2.3.1. Ingevolge artikel 8:2, aanhef en onder a, van de Algemene wet bestuursrecht (hierna: de Awb) kan geen beroep worden ingesteld tegen een besluit, inhoudende een algemeen verbindend voorschrift of een beleidsregel.
Ingevolge die aanhef en onder b, van de Awb kan geen beroep worden ingesteld tegen een besluit, inhoudende de intrekking of de vaststelling van de inwerkingtreding van een algemeen verbindend voorschrift of een beleidsregel.
2.3.2. Zoals de rechtbank met juistheid heeft overwogen, zijn zowel de RSP 2005 als de Afbouwregeling 2007 vastgesteld door het openbaar gezag dat de bevoegdheid daartoe ontleent aan artikel 3, eerste lid, van de Kaderwet SZW-subsidies en bevatten de RSP 2005 en de Afbouwregeling 2007 naar buiten werkende, voor alle aanvragers van de desbetreffende subsidie bindende, algemene regels die zich voor herhaalde, concrete toepassing lenen.
De rechtbank heeft derhalve terecht en op goede gronden overwogen dat het besluit van 8 november 2006 inhoudende de vaststelling van de Afbouwregeling 2007 als algemeen verbindend voorschrift heeft te gelden, waartegen, gezien artikel 8:2, aanhef en onder a, van de Awb, geen beroep openstond. Uit het vorenoverwogene vloeit tevens voort dat artikel 18, eerste lid, van de Afbouwregeling 2007, dat strekt tot de intrekking van de RSP 2005 met ingang van 1 januari 2007, moet worden aangemerkt als een besluit, inhoudende de intrekking van een algemeen verbindend voorschrift, waartegen, gezien artikel 8:2, aanhef en onder b, van de Awb, evenmin beroep kon worden ingesteld.
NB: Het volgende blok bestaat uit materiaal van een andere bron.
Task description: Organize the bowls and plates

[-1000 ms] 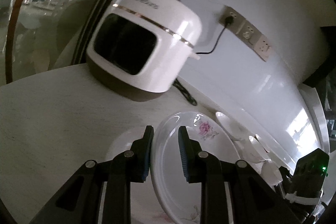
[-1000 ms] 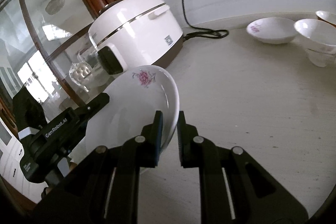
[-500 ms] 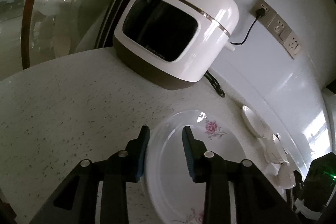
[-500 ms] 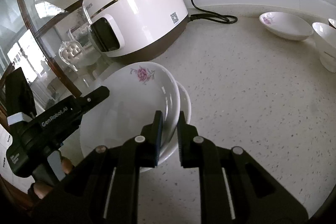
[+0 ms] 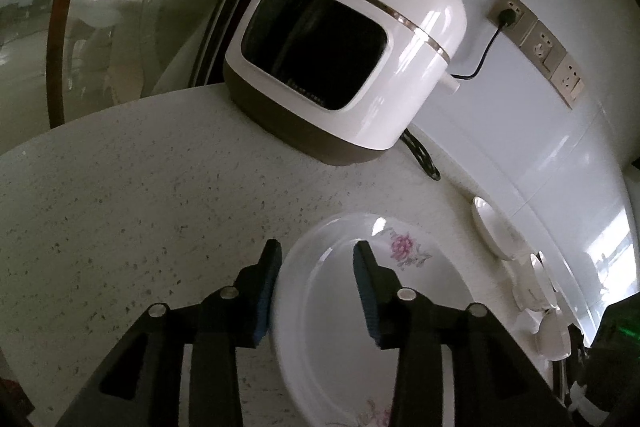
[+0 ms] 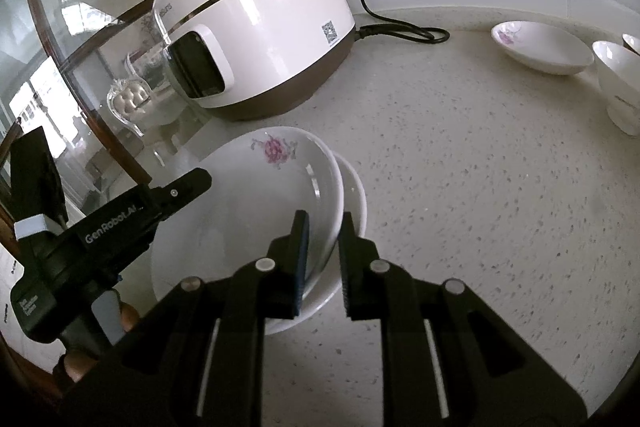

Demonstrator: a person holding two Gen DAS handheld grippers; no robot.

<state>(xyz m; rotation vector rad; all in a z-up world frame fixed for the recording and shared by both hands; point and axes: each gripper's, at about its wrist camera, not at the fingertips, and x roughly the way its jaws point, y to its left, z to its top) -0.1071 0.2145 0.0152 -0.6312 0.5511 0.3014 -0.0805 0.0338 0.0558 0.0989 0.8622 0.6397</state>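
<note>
A white plate with a pink flower (image 6: 256, 211) lies nested in a second white plate (image 6: 357, 203) on the speckled counter. My right gripper (image 6: 323, 259) is shut on the top plate's near right rim. In the left wrist view the flowered plate (image 5: 420, 291) fills the lower middle. My left gripper (image 5: 316, 291) straddles its left rim, and its jaws are opening, with the pads off the china. One of the left gripper's fingers (image 6: 180, 191) reaches in over the plate's far left edge in the right wrist view.
A white and brown rice cooker (image 6: 256, 39) stands behind the plates, its black cord (image 6: 400, 31) running along the wall. A shallow flowered dish (image 6: 540, 47) and small bowls (image 6: 616, 83) sit at the right. A curved glass cabinet door (image 6: 80, 47) borders the left.
The flowered plate went from tilted up in the air to lying flat in the lower plate. The left gripper's jaws have spread apart; the right gripper's grip is unchanged.
</note>
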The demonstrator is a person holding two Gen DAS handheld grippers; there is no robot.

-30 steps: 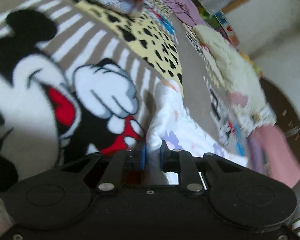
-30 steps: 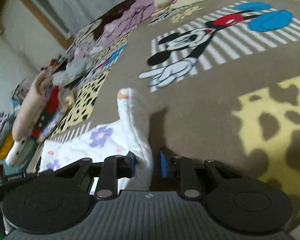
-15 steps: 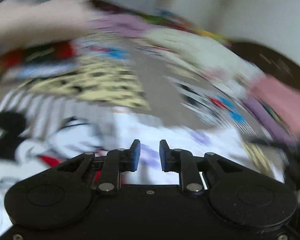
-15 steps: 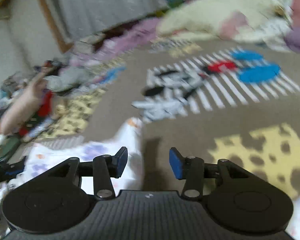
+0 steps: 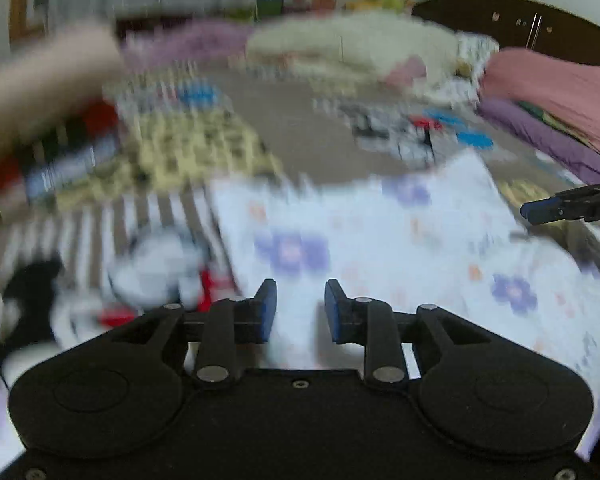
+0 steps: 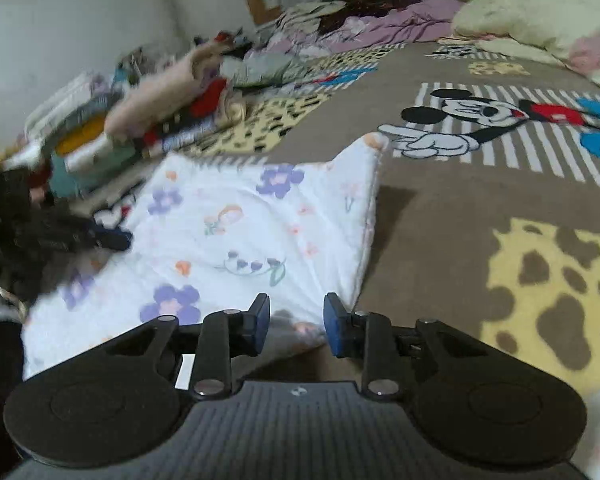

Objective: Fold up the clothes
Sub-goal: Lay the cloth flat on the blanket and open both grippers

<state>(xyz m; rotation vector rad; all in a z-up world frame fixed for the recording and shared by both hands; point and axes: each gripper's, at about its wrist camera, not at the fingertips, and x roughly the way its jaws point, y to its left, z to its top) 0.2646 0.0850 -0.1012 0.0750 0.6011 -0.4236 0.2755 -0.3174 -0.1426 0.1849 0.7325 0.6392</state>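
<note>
The white floral cloth (image 6: pixel 240 236) lies spread on the cartoon-print blanket (image 6: pixel 440 216) covering the bed, its right edge running straight up to a raised corner just beside the printed white glove. The right gripper (image 6: pixel 296 320) hovers over the near edge, fingers closing but apart, pressing on nothing. The left gripper (image 5: pixel 300 310), in a blurred view, has its fingers opening above the cloth, released. Bare brown blanket stretches right of the cloth; a stack of folded clothes (image 6: pixel 140 128) crowds the left.
</note>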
Met de rechtbank wordt dan ook geoordeeld dat de staatssecretaris het bezwaar van [appellant] tegen het besluit van 8 november 2006 terecht niet-ontvankelijk heeft verklaard, nu daartegen, gezien artikel 7:1, eerste lid, in samenhang gelezen met artikel 8:2, aanhef en onder a en onder b, van de Awb, geen bezwaar openstond.
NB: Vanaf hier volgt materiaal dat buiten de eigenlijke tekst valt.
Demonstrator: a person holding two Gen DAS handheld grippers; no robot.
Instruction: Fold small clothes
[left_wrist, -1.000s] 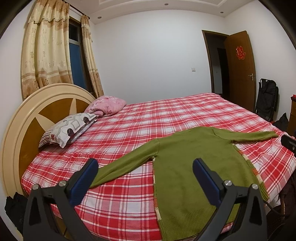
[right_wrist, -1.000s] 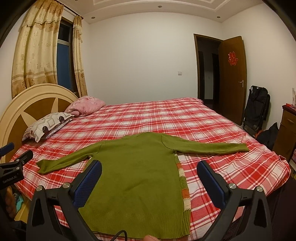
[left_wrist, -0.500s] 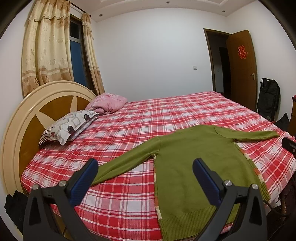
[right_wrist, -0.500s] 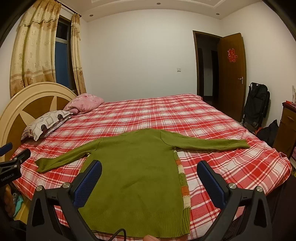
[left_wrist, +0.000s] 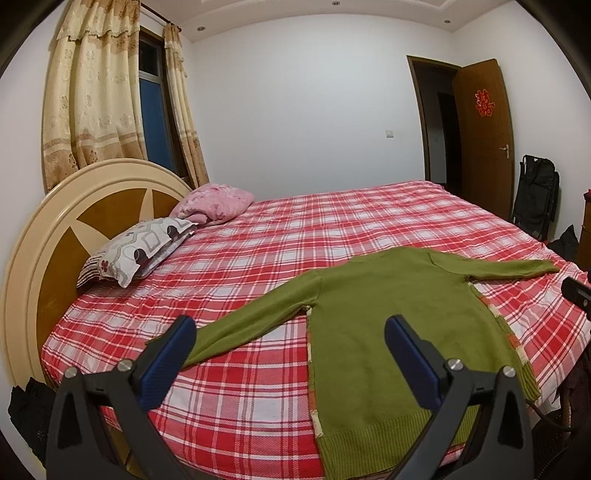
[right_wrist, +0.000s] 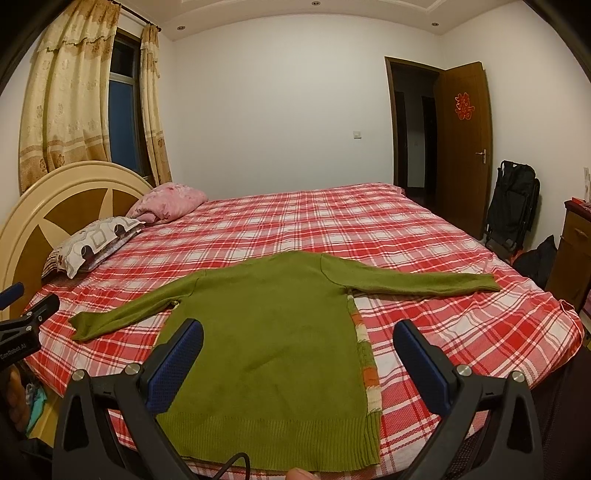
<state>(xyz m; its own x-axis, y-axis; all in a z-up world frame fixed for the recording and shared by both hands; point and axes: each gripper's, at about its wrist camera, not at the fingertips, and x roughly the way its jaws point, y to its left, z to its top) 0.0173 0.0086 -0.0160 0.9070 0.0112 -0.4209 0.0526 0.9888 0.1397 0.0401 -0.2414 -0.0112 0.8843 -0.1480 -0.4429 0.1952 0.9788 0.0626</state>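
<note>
A green knit sweater (left_wrist: 388, 332) lies flat on the red plaid bed (left_wrist: 295, 236), sleeves spread wide, hem at the near edge; it also shows in the right wrist view (right_wrist: 269, 332). An orange and cream knit strip runs along its right side (right_wrist: 364, 343). My left gripper (left_wrist: 288, 332) is open and empty, held above the near bed edge over the left sleeve and body. My right gripper (right_wrist: 299, 334) is open and empty above the sweater's hem. The left gripper's tip shows at the left edge of the right wrist view (right_wrist: 22, 321).
A patterned pillow (left_wrist: 136, 251) and a pink pillow (left_wrist: 214, 203) lie by the round headboard (left_wrist: 66, 221) at left. A black bag (right_wrist: 513, 206) and an open brown door (right_wrist: 465, 144) stand at right, with a wooden cabinet (right_wrist: 572, 251) at the far right.
Both views have tilted up and drawn back slightly, so the sweater sits a little lower in frame. The sweater has not moved and both grippers stay open.
</note>
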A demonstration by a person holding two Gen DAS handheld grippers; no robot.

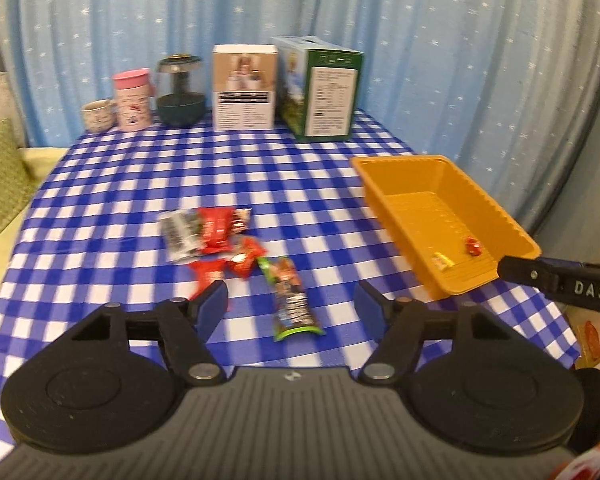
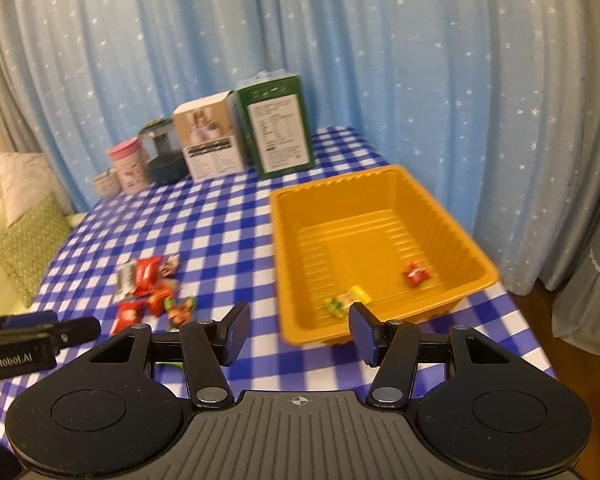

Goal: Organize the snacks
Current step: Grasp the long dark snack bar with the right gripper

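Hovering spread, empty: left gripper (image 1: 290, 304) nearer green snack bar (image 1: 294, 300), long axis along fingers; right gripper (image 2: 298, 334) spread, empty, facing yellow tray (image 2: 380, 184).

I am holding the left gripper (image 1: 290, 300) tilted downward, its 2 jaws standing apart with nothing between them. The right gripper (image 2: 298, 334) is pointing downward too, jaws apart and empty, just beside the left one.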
Het betoog van [appellant] dat het besluit tot beëindiging van de subsidie op grond van de RSP 2005 in strijd is met artikel 4:50, eerste lid en tweede lid, van de Awb dient buiten beschouwing te blijven, reeds omdat dat besluit in het onderhavige geding niet ter beoordeling voorligt.
2.4. Het hoger beroep is ongegrond. De aangevallen uitspraak dient te worden bevestigd.
2.5. Voor een proceskostenveroordeling bestaat geen aanleiding.
3. Beslissing
De Afdeling bestuursrechtspraak van de Raad van State
Recht doende in naam der Koningin:
bevestigt de aangevallen uitspraak.
Aldus vastgesteld door mr. M. Vlasblom, voorzitter, en mr. D. Roemers en mr. K.J.M. Mortelmans, leden, in tegenwoordigheid van mr. R.F.J. Bindels, ambtenaar van Staat.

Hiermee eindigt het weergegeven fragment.